What you are asked to do ▸
Without altering anything, repeat each of the records.

━━ Dataset excerpts ━━

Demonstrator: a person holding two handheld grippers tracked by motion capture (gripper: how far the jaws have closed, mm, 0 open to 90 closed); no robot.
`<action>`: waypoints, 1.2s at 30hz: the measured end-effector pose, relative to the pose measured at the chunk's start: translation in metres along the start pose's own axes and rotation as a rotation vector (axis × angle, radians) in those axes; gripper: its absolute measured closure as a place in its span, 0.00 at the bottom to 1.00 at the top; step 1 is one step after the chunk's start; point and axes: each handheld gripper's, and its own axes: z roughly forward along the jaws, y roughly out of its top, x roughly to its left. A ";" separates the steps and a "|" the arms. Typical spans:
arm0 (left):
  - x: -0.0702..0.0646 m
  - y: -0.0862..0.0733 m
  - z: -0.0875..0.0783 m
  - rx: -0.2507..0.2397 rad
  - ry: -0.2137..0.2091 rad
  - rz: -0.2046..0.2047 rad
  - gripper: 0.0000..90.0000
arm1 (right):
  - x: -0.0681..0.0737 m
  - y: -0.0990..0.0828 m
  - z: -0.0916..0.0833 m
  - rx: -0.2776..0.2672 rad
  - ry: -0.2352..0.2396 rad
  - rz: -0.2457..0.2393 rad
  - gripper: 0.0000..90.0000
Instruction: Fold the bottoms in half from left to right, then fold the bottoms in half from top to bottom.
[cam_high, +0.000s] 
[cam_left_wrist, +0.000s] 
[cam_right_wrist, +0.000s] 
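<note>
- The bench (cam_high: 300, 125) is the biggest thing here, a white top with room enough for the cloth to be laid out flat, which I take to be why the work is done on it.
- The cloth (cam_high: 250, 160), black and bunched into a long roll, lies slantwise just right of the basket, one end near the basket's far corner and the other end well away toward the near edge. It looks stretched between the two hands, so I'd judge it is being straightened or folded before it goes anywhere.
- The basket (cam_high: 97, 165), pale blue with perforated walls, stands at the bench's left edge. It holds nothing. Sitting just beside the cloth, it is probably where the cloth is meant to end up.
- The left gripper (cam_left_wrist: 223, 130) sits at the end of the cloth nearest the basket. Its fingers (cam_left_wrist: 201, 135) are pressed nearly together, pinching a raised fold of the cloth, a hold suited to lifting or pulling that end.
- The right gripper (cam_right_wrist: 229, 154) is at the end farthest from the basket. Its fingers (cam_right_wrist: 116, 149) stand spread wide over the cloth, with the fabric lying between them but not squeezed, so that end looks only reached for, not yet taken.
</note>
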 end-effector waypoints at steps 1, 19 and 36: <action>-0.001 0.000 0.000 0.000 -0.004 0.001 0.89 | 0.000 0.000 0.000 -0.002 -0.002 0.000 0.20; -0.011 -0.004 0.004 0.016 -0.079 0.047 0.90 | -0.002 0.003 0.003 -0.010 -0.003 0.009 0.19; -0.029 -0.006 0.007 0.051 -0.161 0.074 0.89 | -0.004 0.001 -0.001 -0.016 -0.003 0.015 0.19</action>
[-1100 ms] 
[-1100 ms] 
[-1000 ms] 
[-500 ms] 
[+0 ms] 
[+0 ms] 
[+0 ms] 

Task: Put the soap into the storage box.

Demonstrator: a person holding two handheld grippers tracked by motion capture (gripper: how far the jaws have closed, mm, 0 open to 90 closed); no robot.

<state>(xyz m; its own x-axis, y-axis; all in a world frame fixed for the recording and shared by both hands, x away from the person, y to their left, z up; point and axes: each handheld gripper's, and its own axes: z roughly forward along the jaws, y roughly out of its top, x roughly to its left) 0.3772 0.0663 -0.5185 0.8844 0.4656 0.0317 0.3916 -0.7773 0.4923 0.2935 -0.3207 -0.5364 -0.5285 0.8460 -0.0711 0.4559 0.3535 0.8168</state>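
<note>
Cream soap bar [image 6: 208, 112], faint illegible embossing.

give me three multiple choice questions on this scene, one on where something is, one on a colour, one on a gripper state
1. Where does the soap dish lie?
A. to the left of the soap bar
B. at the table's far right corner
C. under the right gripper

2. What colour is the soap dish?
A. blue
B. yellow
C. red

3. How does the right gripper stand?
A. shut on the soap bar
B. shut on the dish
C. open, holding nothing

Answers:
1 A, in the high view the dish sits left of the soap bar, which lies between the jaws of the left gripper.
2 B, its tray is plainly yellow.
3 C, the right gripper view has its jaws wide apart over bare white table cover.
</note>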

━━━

Result ▸
Demonstrator: a person holding two handheld grippers tracked by motion capture (gripper: how far the jaws have closed, mm, 0 open to 90 closed); no robot.
`<action>`: waypoints, 1.2s at 30hz: the measured end-effector pose, relative to the pose measured at the chunk's start: translation in metres along the start pose's own axes and rotation as a rotation vector (axis × angle, radians) in those axes; gripper: its absolute measured closure as a place in its span, 0.00 at the bottom to 1.00 at the top; step 1 is one step after the chunk's start; point and axes: each handheld gripper's, and its own axes: z roughly forward along the jaws, y roughly out of its top, x roughly to its left. A ";" separates the steps and a "|" the arms. Typical spans:
arm0 (left):
  - x: -0.0702..0.0646 m
  - y: -0.0862..0.0733 m
  - z: -0.0875..0.0783 m
  - rx: -0.2507..0.2397 rad
  - ry: -0.2137..0.2091 rad
  - rz: -0.2046..0.2047 rad
  - gripper: 0.0000..90.0000
arm1 (right):
  - x: -0.0681..0.0737 m
  - y: -0.0990..0.0828 m
  - z: -0.0916..0.0833 m
  - rx: -0.2776..0.2672 rad
  - ry: -0.2352..0.2396 rad
  - rz: -0.2457..0.2393 rad
  - gripper: 0.0000..90.0000
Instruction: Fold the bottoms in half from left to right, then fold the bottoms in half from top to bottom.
[cam_high, +0.000s] 
[cam_left_wrist, +0.000s] 
[cam_right_wrist, +0.000s] 
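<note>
- The bench (cam_high: 300, 125) is the biggest thing here, a white top with room enough for the cloth to be laid out flat, which I take to be why the work is done on it.
- The cloth (cam_high: 250, 160), black and bunched into a long roll, lies slantwise just right of the basket, one end near the basket's far corner and the other end well away toward the near edge. It looks stretched between the two hands, so I'd judge it is being straightened or folded before it goes anywhere.
- The basket (cam_high: 97, 165), pale blue with perforated walls, stands at the bench's left edge. It holds nothing. Sitting just beside the cloth, it is probably where the cloth is meant to end up.
- The left gripper (cam_left_wrist: 223, 130) sits at the end of the cloth nearest the basket. Its fingers (cam_left_wrist: 201, 135) are pressed nearly together, pinching a raised fold of the cloth, a hold suited to lifting or pulling that end.
- The right gripper (cam_right_wrist: 229, 154) is at the end farthest from the basket. Its fingers (cam_right_wrist: 116, 149) stand spread wide over the cloth, with the fabric lying between them but not squeezed, so that end looks only reached for, not yet taken.
</note>
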 end-effector waypoints at steps 1, 19 and 36: <action>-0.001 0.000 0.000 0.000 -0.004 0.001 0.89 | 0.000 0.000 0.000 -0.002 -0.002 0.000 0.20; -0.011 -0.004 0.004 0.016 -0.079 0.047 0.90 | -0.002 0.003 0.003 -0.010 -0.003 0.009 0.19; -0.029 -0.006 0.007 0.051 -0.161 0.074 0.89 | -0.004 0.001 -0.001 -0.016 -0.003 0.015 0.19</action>
[-1100 ms] 
[-1100 ms] 
[-1000 ms] 
[-500 ms] 
[+0 ms] 
[+0 ms] 
[+0 ms] 

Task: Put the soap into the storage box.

Demonstrator: a person holding two handheld grippers tracked by motion capture (gripper: how far the jaws have closed, mm, 0 open to 90 closed); no robot.

<state>(xyz m; its own x-axis, y-axis; all in a world frame fixed for the recording and shared by both hands, x away from the person, y to their left, z up; point and axes: each handheld gripper's, and its own axes: z roughly forward along the jaws, y roughly out of its top, x roughly to its left) 0.3772 0.0663 -0.5185 0.8844 0.4656 0.0317 0.3916 -0.7773 0.4923 0.2935 -0.3207 -0.5364 -0.5285 0.8460 -0.0711 0.4559 0.3535 0.8168</state>
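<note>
Cream soap bar [image 6: 208, 112], faint illegible embossing.

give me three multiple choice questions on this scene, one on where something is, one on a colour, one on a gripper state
1. Where does the soap dish lie?
A. to the left of the soap bar
B. at the table's far right corner
C. under the right gripper

2. What colour is the soap dish?
A. blue
B. yellow
C. red

3. How does the right gripper stand?
A. shut on the soap bar
B. shut on the dish
C. open, holding nothing

Answers:
1 A, in the high view the dish sits left of the soap bar, which lies between the jaws of the left gripper.
2 B, its tray is plainly yellow.
3 C, the right gripper view has its jaws wide apart over bare white table cover.
</note>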

No more work is needed on this answer.